The bees do NOT enjoy the absolute "optimal structure". They have the
optimal structure one can have WITH BEESWAX. ("Wet" vs "Dry" foam, if you
read the math journals, and beeswax is a "wet" foam, not a "dry" one.)
But the bees are just trying to build closely-packed simple cylinders, and
physics does the rest. The pressure of the adjacent cylinders deform the
cylinders into the honeycomb crystal shape. Just like the soap bubbles, the
wax deforms to the "perfect" shape in the same way that two connected
bubbles will pick the least-surface-area face between the two, and adding a
3rd bubble results in a different, but still minimal surface, and so on.

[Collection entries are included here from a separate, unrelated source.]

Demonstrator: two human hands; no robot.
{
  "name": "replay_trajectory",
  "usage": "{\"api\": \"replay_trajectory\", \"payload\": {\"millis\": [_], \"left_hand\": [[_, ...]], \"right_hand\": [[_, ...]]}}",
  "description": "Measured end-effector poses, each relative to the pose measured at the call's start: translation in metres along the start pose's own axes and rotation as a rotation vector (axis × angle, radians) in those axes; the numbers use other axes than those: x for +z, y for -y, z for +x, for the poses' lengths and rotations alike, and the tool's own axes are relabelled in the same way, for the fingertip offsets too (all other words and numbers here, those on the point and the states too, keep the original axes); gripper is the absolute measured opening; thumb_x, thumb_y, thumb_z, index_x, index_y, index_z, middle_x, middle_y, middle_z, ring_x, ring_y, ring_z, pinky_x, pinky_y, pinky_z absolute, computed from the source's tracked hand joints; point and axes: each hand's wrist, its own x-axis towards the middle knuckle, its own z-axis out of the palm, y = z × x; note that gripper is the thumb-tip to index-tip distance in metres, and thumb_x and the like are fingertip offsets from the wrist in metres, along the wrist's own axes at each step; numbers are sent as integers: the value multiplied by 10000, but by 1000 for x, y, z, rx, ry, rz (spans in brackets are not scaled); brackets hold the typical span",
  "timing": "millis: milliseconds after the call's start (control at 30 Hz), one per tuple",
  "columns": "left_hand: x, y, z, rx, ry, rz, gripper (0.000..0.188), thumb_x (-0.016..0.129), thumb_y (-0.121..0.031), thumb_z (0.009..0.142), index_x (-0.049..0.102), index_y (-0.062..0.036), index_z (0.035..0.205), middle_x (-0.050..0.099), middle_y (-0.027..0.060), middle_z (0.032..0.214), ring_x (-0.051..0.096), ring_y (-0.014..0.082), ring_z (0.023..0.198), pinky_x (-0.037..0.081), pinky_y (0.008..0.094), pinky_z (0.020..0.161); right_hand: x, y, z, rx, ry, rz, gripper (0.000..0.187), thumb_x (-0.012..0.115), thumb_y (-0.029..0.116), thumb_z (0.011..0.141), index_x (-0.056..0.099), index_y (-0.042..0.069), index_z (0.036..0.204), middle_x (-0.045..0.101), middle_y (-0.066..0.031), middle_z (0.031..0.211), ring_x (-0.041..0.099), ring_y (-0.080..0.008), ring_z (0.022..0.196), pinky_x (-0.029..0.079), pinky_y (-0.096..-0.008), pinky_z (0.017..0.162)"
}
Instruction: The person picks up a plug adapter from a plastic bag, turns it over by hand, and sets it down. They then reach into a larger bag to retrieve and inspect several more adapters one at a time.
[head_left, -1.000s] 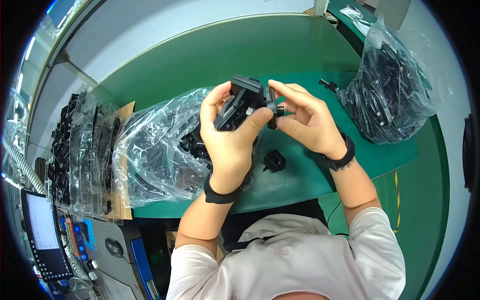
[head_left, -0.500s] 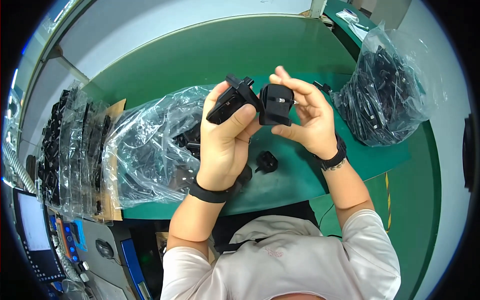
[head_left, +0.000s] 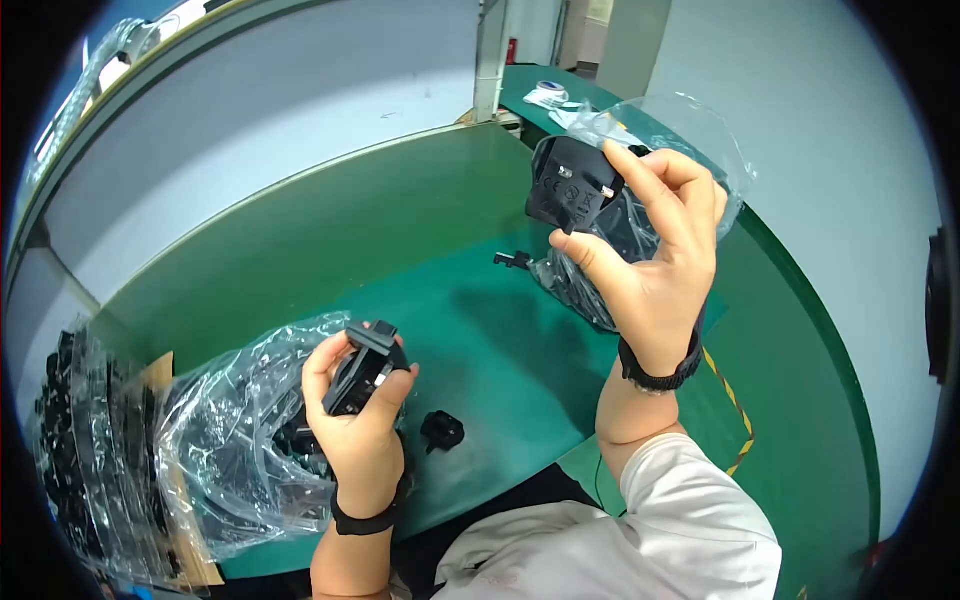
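Observation:
My right hand is raised at the right, pinching a black plug adapter between thumb and fingers. Its flat face with metal pins and moulded markings is turned up toward me. Lower and to the left, my left hand is wrapped round black plug adapters; how many is hard to tell, as the fingers cover part of them. One more small black plug piece lies on the green table just right of my left hand.
A clear plastic bag with black pieces lies left of my left hand. Beyond it stand stacked clear trays of black parts. Behind my right hand is a bag of black cabled items. A green panel backs the table.
My hands have moved apart. The right has carried its plug adapter up and to the right, pins now facing me, while the left keeps its hold. The view has swung right.

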Motion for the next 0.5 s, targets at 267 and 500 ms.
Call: {"api": "replay_trajectory", "payload": {"millis": [267,500], "left_hand": [[-1,1,6,-22,-6,-20,512,669,69,754,425,-36,1191,529,115,1104,593,247,1004,554,371,772],[-2,3,9,-35,-24,-30,515,676,47,763,420,-47,1200,539,112,1102,598,255,1001,548,384,780]], "right_hand": [[-10,1,5,-18,77,16,627,825,217,464,667,36,1042,518,-63,925,451,-236,919,371,-344,841],[0,-5,3,-39,114,67,631,818,180,459,665,34,1054,535,-68,937,457,-239,921,379,-343,848]]}}
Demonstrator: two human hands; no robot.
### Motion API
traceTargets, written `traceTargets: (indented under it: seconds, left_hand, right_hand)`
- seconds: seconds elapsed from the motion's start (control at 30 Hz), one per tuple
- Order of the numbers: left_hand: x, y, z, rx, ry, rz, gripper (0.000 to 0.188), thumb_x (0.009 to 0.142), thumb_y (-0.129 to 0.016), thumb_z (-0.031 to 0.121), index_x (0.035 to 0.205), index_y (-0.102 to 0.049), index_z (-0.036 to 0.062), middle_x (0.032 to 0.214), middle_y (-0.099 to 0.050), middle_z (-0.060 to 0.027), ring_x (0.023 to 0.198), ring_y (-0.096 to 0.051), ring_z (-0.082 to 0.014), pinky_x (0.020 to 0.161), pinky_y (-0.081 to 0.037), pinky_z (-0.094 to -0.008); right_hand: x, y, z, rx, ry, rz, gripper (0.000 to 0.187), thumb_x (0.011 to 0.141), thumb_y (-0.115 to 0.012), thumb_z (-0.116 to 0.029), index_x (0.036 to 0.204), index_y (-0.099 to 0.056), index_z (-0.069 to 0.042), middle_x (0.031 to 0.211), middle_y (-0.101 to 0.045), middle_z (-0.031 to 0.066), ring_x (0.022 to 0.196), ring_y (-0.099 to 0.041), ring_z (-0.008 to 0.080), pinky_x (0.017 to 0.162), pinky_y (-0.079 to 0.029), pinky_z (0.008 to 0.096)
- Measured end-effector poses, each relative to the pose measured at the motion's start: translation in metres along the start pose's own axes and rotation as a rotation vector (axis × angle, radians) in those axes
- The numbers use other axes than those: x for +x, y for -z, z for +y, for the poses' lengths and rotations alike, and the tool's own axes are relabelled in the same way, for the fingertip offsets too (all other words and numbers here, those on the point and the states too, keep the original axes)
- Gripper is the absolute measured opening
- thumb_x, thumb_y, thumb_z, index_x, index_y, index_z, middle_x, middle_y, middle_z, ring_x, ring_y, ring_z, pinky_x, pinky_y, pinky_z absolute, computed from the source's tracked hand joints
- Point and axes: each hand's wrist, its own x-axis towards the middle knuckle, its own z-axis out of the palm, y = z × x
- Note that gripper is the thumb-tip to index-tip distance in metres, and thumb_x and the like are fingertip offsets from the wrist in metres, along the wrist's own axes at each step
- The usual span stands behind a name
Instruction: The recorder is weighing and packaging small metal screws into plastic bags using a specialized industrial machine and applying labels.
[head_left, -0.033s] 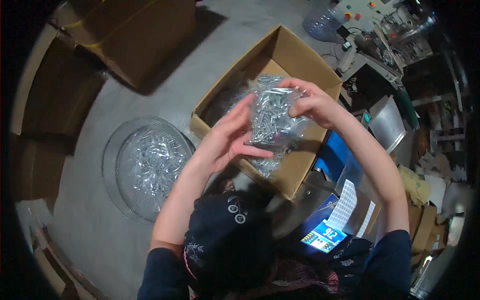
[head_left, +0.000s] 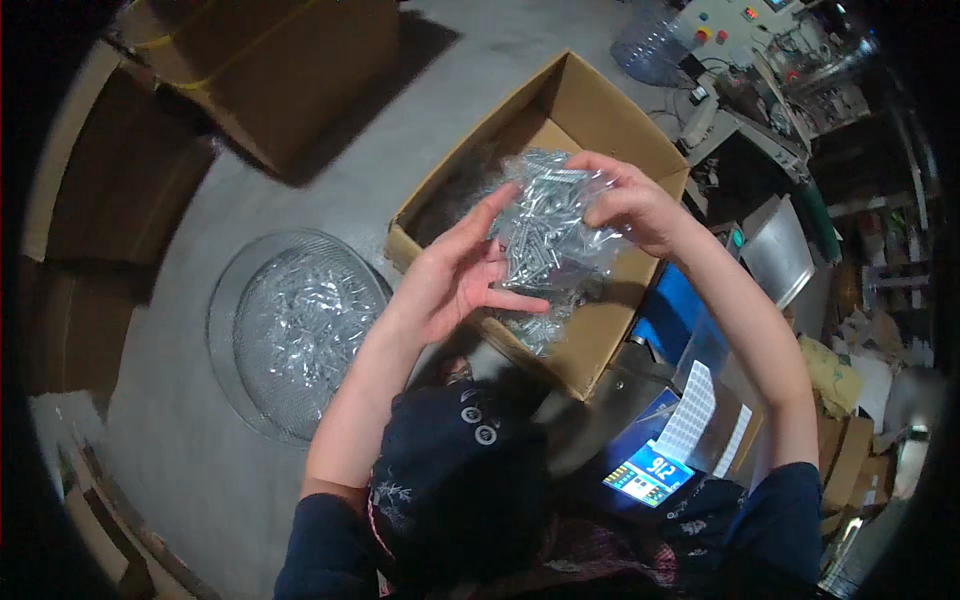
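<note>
A clear plastic bag of silver screws (head_left: 537,235) is held over an open cardboard box (head_left: 640,290). My right hand (head_left: 637,207) pinches the bag's upper right side between thumb and fingers. On the bag's other side is my left hand (head_left: 462,275), its fingers spread and its thumb stretched out below. A left fingertip meets the bag's left edge; some of the left fingers are partly hidden. Inside the box, beneath the held bag, lie more clear bags of screws (head_left: 540,330).
A round wire mesh basket (head_left: 228,370) on the grey floor at left holds many small clear packets. Large cardboard cartons (head_left: 270,90) stand at far left. At lower right is a device with a lit blue display (head_left: 650,470). Machinery (head_left: 770,60) and a clear plastic jug (head_left: 645,50) are far right.
The view has shifted very slightly. The bag's film and screws sit a little differently between my hands; my grip looks the same.
</note>
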Motion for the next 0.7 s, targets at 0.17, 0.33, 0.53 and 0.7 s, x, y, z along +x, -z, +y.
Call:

This is to be expected from the laws of physics, not from insects with
brains the size of the head of a pin.
There aren't good images of Weaire-Phelan structures forming, but there is a
YouTube video of at least the simple case of hexagons arising from round
bubbles on the surface of a dish, fed bubbles by a precision pump making the
bubbles all the same size.
https://youtu.be/GbdQrR2nTRA
If you are interested in this area, or need a winning science fair project
for your kids, two books in my collection are "Soap-bubbles And The Forces
Which Mould Them" (Charles Vernon Boys, 1923) and "The Science of Soap Films
and Soap Bubbles" (Inseberg, Dover Books, 1992). I can email them both in
pdf, mobi, whatever. I have to admit that there was a period in my 20s when
I spent excessive time with soap bubbles in a glass box, a TI-59
programmable calculator, and a supercomputer of the time, working to do what
Weaire and Phelan eventually did achieve. My friends and family were very
understanding, and convinced me to seek counseling and treatment.